First, the district court rejected a so-called “purpose-driven” interpretation of section 1441(b)(2).  As the “interpretation” goes, the purpose of the forum defendant rule is to preserve the plaintiff’s choice of forum where the defendant is local, and allowing removal before service would undermine that objective.  Id.  Whether you like the forum defendant rule or not—and we are on record as not being fans—we have extreme difficulty with allowing a statute’s purported “purpose” to override its unambiguous statutory language.  The district court in Whipkey experienced that same difficulty and held that the “statutory text must control.”  Id. at *3.
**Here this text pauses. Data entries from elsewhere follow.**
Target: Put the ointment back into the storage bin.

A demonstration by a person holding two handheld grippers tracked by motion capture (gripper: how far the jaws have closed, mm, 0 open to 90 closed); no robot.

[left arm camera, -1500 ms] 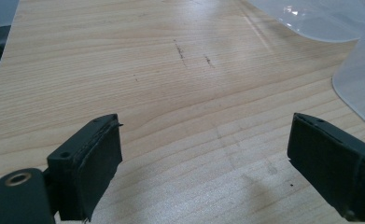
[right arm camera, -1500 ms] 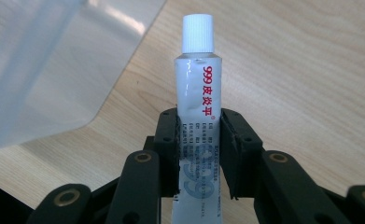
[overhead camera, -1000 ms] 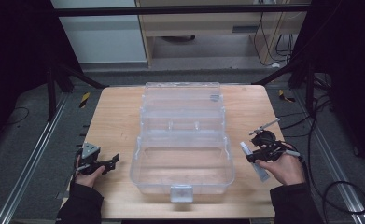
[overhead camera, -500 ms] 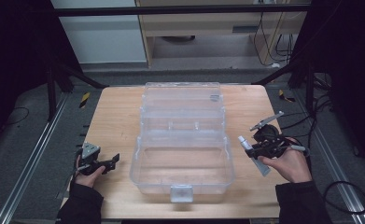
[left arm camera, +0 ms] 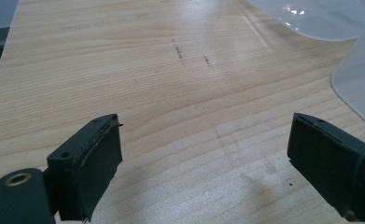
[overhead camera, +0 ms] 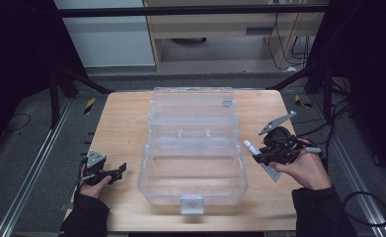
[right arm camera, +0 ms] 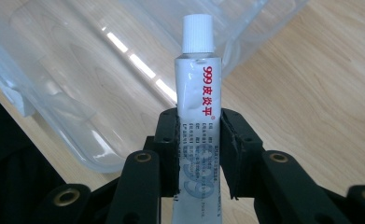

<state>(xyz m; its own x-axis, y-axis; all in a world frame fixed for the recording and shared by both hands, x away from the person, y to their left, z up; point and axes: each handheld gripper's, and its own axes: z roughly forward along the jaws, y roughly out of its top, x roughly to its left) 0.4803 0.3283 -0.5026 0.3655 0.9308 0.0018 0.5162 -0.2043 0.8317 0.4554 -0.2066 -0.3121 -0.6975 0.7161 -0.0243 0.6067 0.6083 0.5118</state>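
The right gripper (overhead camera: 257, 152) was clamped on the white ointment tube (right arm camera: 198, 100), cap pointing toward the open clear box (overhead camera: 193, 148), probably to drop it inside, while the left gripper (overhead camera: 116, 171) rested with jaws apart, empty, on the wooden table (overhead camera: 121, 118).

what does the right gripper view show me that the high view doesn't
Right gripper view: the red print on the white tube, its ribbed cap, and the black fingers pressing its sides. High view: the whole clear plastic box with its lid open, the left gripper resting open on the wooden table, both hands. Shared: the tube held by the right gripper beside the box.
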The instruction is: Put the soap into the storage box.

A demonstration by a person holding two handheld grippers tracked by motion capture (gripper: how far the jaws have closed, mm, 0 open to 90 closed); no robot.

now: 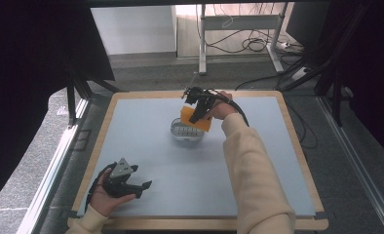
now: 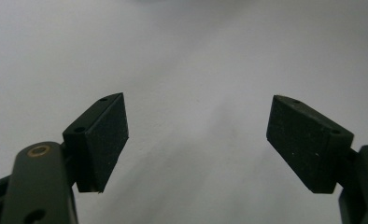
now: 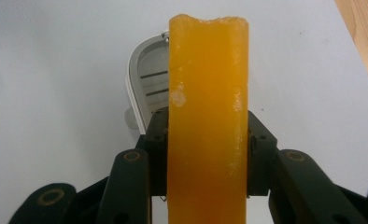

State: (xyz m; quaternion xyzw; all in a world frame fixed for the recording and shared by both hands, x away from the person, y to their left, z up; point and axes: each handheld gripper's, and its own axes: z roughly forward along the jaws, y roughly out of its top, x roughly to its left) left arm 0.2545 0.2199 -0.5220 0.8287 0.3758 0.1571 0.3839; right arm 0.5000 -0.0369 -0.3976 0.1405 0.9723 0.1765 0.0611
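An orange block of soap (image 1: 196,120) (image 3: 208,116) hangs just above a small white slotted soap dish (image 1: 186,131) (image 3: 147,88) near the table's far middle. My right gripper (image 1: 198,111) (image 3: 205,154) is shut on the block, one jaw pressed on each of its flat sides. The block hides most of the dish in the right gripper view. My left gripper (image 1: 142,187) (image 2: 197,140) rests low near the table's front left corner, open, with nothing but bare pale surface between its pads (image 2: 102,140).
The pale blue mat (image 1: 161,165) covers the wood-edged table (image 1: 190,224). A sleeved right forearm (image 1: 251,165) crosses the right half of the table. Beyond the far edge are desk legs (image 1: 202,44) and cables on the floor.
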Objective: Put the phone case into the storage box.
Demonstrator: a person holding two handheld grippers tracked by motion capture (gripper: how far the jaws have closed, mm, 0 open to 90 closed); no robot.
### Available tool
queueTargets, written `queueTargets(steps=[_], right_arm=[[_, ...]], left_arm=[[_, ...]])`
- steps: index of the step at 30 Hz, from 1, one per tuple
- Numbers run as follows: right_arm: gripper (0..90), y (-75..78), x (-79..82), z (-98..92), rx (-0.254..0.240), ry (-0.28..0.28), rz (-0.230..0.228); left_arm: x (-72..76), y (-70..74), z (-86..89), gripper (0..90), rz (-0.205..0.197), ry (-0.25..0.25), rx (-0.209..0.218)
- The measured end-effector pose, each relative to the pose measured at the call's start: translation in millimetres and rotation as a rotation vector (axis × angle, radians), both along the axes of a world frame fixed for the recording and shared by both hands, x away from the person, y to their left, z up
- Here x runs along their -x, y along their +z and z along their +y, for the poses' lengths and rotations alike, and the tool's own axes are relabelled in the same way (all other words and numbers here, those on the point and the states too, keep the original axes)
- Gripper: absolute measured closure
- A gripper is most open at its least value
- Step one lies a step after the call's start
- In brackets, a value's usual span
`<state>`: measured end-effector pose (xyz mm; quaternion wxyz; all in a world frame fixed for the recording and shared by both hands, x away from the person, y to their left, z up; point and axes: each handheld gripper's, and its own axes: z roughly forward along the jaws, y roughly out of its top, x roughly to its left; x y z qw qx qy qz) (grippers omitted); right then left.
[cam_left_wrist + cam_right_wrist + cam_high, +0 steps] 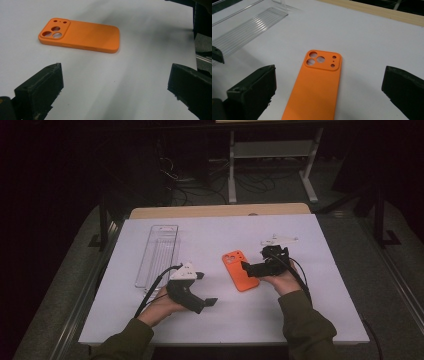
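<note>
Holding a two-jaw tool in each hand, a person works at a white table [300, 320]. Nearest the camera, the left gripper [206, 289] hovers above bare tabletop, jaws spread wide and gripping nothing. Slightly farther off, the right gripper [246, 269] also stands spread, its jaws straddling the near end of an orange phone case [240, 270] without visibly touching it. The case lies flat, back up, camera cutouts toward the far edge, between the two tools. Beyond the left hand, a clear plastic tray [159, 254] rests lengthwise near the table's left side, apparently holding nothing.
</note>
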<state>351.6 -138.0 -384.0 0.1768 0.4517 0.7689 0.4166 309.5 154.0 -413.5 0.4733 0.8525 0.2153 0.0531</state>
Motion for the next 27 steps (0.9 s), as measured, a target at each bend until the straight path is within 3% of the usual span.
queueTargets(steps=[2, 11, 27], right_arm=[[0.0, 0.2, -1.8, 0.8, -0.002, -0.011, 0.004], [0.0, -1.3, -10.1, 11.9, 0.009, -0.027, 0.002], [0.0, -15.4, -16.0, 26.5, 0.03, -0.051, 0.058]], left_arm=[[-0.9, 0.2, 0.2, 0.0, -0.013, -0.008, -0.005], [0.4, -0.2, -0.4, 0.0, 0.008, -0.002, 0.001], [-0.2, -0.7, -0.2, 0.0, 0.007, -0.007, -0.002]])
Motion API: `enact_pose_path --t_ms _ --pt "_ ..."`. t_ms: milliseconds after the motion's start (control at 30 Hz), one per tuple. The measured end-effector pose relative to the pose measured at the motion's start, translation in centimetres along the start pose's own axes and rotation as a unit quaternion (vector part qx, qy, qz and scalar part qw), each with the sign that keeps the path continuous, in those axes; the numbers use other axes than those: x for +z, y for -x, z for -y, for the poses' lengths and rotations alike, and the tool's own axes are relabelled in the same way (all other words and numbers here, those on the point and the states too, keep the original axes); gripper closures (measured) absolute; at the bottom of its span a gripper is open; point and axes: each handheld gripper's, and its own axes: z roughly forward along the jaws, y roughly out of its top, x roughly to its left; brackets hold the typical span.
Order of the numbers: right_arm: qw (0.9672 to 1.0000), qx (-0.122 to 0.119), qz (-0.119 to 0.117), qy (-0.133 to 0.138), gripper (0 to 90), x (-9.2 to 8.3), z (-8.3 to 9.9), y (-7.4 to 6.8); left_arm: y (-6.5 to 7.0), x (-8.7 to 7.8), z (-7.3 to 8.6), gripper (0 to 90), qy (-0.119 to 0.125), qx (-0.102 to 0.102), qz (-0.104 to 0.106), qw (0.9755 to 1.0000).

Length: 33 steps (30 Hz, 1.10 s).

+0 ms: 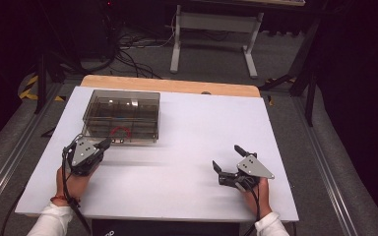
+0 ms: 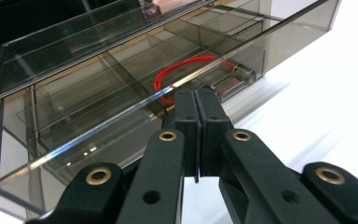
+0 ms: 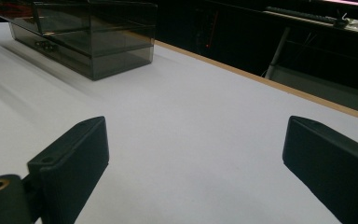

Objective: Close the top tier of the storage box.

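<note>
Smoky clear compartment box (image 1: 122, 116) far left on the white table (image 1: 187, 147), red loop (image 2: 186, 77) inside, left gripper (image 2: 197, 100) pinched shut at its near lid edge, holding nothing, right gripper (image 1: 228, 158) wide open and empty, near right.

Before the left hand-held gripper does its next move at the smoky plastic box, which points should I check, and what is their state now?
1. Left hand-held gripper shut: ok, jaws together, nothing seen between them.
2. Its tips at the front edge of the box lid: ok, though contact cannot tell.
3. Lid of the compartment box lifted: cannot tell.
4. Red loop inside a front compartment: ok.
5. Right hand-held gripper open and away from the box: ok.
6. Table bare around the box: ok.
</note>
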Motion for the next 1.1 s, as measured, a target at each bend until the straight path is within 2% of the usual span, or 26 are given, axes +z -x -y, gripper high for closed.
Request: enact_pose_path --t_ms 300,800,867,1100 --pt "1.0000 -0.004 -0.003 -0.003 7.8 0.2 0.0 -0.2 -0.2 0.3 -0.3 88.7 0.003 0.000 -0.003 1.0000" --pt "0.9998 -0.018 -0.013 0.001 7.8 0.1 0.0 -0.3 -0.1 0.9 -1.0 88.8 0.002 0.017 -0.009 0.9998" --pt "0.9997 -0.019 -0.014 0.002 7.8 0.1 -0.1 -0.3 -0.1 0.9 -1.1 88.8 0.004 0.013 -0.006 0.9999" --pt "0.9996 -0.024 -0.011 0.005 7.8 0.0 -0.1 -0.3 -0.3 1.2 -1.3 88.8 0.004 0.015 -0.008 0.9998"
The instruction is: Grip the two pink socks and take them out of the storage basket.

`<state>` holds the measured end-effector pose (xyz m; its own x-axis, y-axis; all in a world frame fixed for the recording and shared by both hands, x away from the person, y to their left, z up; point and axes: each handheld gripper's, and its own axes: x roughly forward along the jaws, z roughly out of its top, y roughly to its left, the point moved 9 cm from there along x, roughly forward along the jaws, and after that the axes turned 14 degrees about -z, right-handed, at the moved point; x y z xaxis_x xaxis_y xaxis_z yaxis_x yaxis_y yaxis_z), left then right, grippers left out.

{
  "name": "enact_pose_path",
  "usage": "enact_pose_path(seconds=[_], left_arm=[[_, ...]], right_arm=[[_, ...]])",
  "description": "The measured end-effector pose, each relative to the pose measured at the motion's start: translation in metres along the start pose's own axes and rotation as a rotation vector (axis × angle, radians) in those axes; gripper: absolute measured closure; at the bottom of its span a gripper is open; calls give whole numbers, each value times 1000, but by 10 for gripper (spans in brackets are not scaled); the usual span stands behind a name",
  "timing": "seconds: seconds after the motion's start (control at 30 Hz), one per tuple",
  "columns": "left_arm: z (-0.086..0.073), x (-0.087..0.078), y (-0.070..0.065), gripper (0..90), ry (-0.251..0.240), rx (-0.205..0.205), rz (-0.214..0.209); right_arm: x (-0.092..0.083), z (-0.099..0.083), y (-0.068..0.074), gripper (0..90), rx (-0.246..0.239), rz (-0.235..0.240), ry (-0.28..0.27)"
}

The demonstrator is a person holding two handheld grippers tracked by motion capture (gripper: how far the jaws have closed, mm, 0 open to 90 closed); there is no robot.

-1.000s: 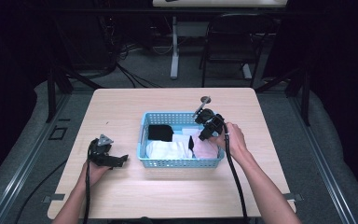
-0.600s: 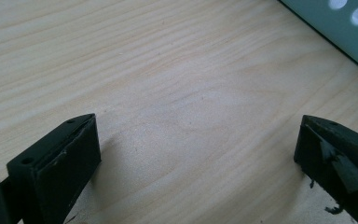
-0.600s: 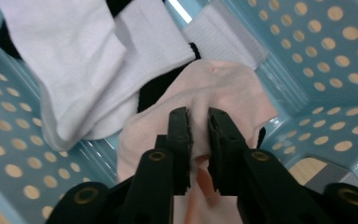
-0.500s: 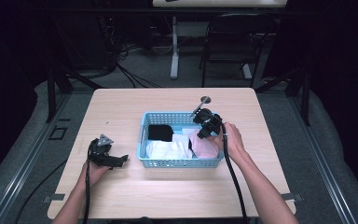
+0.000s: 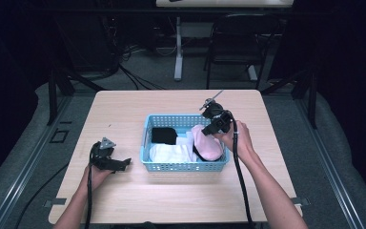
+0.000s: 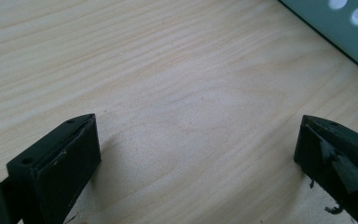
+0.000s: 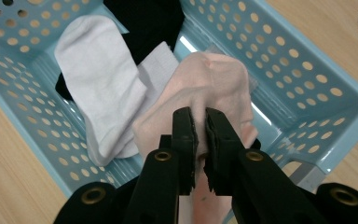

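A light-blue perforated basket [image 5: 147, 126] [image 7: 307, 79] sits mid-table, holding a black cloth [image 5: 164, 135] [image 7: 144, 21], a white sock [image 5: 171, 153] [image 7: 100, 70] and a pink sock [image 5: 206, 143] [image 7: 214, 88]. My right gripper [image 5: 214, 125] [image 7: 198, 119] hangs over the basket's right side, shut on the pink sock, which is lifted a little above the other cloths. My left gripper [image 5: 124, 162] [image 6: 196, 158] rests low on the wooden table [image 5: 124, 109] [image 6: 168, 70] left of the basket, open, with bare wood between its jaws.
The basket's corner [image 6: 349, 28] stands close to the upper right in the left gripper view. A black chair [image 5: 238, 47] and a white table leg [image 5: 178, 52] stand beyond the far table edge. Cables trail from both grippers toward the near edge.
My right gripper has risen slightly and drawn the pink sock up out of the pile. The left gripper has stayed put.
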<state>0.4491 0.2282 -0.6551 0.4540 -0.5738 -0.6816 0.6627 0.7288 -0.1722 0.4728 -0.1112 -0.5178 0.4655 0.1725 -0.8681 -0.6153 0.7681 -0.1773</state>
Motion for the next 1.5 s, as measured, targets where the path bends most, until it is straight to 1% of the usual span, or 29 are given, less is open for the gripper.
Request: enact_pose_path(seconds=[0.03,0.27,0.3,0.33,0.37,0.4,0.5,0.63,0.77,0.83,0.93,0.97,1.0,1.03,1.1,1.13,1.17,1.2,1.23,1.3,1.37,1.4,1.43,1.47,1.5], left_arm=[[0,0,0,2,0,0,0],[0,0,0,2,0,0,0],[0,0,0,2,0,0,0],[0,0,0,2,0,0,0],[0,0,0,2,0,0,0],[0,0,0,2,0,0,0],[0,0,0,2,0,0,0],[0,0,0,2,0,0,0],[0,0,0,2,0,0,0],[0,0,0,2,0,0,0],[0,0,0,2,0,0,0],[0,0,0,2,0,0,0],[0,0,0,2,0,0,0],[0,0,0,2,0,0,0],[0,0,0,2,-1,0,0],[0,0,0,2,0,0,0],[0,0,0,2,0,0,0],[0,0,0,2,0,0,0],[0,0,0,2,0,0,0],[0,0,0,2,0,0,0],[0,0,0,2,0,0,0],[0,0,0,2,-1,0,0],[0,0,0,2,-1,0,0],[0,0,0,2,0,0,0],[0,0,0,2,0,0,0]], right_arm=[[-4,2,-1,831,10,1,-13],[-14,3,-4,830,11,3,-15],[-19,5,-4,831,17,5,-24],[-19,5,-4,831,17,5,-24],[-24,7,-6,831,19,-1,-31],[-24,7,-6,831,19,-1,-31],[-31,10,-7,830,25,-2,-42],[-41,15,-7,831,23,-3,-59],[-45,17,-8,830,24,-4,-61],[-51,18,-8,829,21,7,-60],[-54,19,-8,828,19,11,-64],[-56,18,-8,828,16,5,-57],[-58,18,-9,827,14,9,-57],[-62,19,-10,827,14,7,-65],[-64,19,-9,826,22,11,-64],[-66,18,-11,825,8,3,-58],[-69,18,-12,825,5,0,-60],[-73,17,-14,823,18,1,-66],[-73,17,-14,823,18,1,-66],[-81,15,-20,823,26,-9,-73],[-83,14,-22,824,34,-11,-76],[-88,10,-28,824,33,-20,-73],[-88,10,-28,824,33,-20,-73],[-90,9,-30,824,47,-22,-77],[-94,5,-36,825,58,-29,-78]])
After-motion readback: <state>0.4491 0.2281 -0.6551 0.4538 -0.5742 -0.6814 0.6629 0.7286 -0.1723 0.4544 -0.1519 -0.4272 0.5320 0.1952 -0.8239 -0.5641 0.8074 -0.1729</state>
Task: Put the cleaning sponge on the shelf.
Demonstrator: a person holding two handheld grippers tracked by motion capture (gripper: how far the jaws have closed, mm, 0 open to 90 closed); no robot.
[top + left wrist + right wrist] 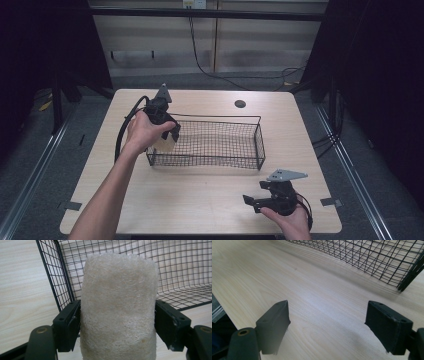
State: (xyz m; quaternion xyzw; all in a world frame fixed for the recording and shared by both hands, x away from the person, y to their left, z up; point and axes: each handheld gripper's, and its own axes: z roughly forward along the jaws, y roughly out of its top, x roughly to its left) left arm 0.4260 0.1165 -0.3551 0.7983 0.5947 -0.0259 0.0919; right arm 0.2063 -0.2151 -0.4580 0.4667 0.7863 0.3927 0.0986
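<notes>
A cream, fibrous loofah sponge (pixel 119 307) is clamped between the two black jaws of my left gripper (pixel 117 322). In the high view that left gripper (pixel 166 134) hangs over the left end of a black wire basket (pixel 215 142), with the pale loofah sponge (pixel 164 143) just at the basket's left wall. The basket's mesh (pixel 175 272) rises behind the sponge in the left gripper view. My right gripper (pixel 251 202) rests low near the table's front right, open, jaws wide apart over bare wood (pixel 327 325), nothing between them.
The basket's near right corner (pixel 404 282) stands ahead of the right gripper. A round cable hole (pixel 240 104) sits in the light wooden table (pixel 200 200) behind the basket. Cables trail on the floor beyond the table's far edge.
</notes>
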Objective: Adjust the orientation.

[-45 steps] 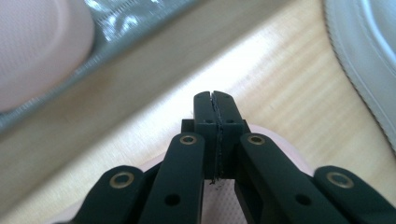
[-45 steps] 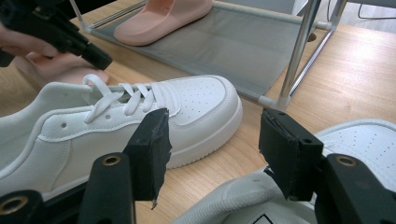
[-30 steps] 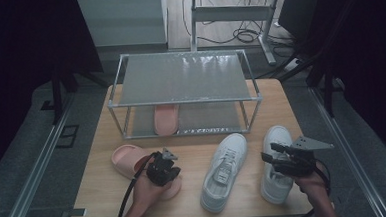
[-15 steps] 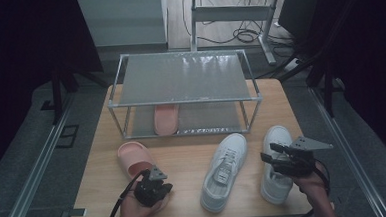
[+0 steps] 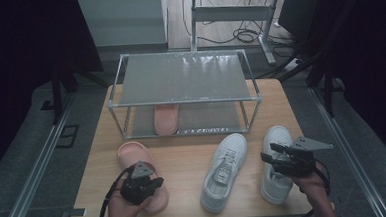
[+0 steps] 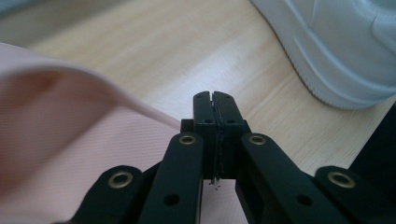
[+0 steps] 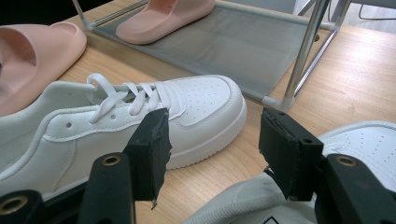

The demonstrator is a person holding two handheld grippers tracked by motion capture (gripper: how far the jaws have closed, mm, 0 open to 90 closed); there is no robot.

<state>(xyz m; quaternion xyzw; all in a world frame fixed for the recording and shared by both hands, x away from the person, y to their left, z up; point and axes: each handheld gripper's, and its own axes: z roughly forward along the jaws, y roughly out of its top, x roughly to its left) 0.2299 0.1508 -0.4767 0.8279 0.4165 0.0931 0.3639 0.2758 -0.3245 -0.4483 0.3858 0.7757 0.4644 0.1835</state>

Second, the district court declined to create an exception for cases in which the sole defendant is a forum defendant.  To be honest, we had never heard this argument before.  But regardless, the district court ruled that prohibiting snap removals where the sole defendant is a forum defendant “is not a natural reading of the text [of section 1441(b)(2)].”  Id. at 4.  Again, the plain text controlled:  “[W]e are not in a position to ignore the plain meaning of the statute.  [¶]  Accordingly, we now join our sister district courts in the Seventh Circuit as well as the Second, Third, and Fifth Circuit Courts of Appeals that have concluded that § 1441(b)(2) permits a forum defendant to remove before service of process.”  Id. at *4 (citing Texas Brine Co. v. American Arbitration Ass’n, Inc., 955 F.3d 482, 485-87 (5th Cir. 2020); Gibbons v. Bristol-Myers Squibb Co., 919 F.3d 699, 706-07 (2d Cir. 2019); Encompass Ins. Co. v. Stone Mansion Rest. Inc., 902 F.3d 147, 153-54 (3d Cir. 2018)).

Many thanks to Barry Boise at Pepper Hamilton for sending this order our way.  It’s a good one to file away.